§ Problem to work on: Print the first line of the material below and each line after it, exactly as written, ending with the line that contains "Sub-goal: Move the".

§ The data:
>>
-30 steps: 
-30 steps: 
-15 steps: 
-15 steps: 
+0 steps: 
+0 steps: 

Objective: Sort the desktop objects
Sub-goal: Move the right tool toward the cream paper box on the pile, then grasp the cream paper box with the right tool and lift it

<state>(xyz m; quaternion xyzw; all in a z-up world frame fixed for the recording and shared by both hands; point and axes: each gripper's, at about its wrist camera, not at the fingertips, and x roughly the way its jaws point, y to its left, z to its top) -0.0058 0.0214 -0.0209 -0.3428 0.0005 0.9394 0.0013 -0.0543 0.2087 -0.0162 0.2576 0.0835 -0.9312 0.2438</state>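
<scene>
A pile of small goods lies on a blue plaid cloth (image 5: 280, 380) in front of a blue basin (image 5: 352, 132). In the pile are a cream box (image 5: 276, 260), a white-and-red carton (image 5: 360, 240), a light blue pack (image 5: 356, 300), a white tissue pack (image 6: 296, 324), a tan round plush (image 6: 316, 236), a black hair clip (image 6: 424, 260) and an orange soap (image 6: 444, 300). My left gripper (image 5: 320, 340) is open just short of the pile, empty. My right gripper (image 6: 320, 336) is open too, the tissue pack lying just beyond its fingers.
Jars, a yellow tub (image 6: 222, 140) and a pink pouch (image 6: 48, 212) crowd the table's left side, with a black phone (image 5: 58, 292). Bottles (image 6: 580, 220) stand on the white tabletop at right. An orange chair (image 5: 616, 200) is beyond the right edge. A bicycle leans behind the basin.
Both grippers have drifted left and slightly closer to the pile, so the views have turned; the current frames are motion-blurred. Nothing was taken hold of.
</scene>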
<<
§ Exercise result:
-30 steps: 
-30 steps: 
-15 steps: 
-15 steps: 
+0 steps: 
+0 steps: 

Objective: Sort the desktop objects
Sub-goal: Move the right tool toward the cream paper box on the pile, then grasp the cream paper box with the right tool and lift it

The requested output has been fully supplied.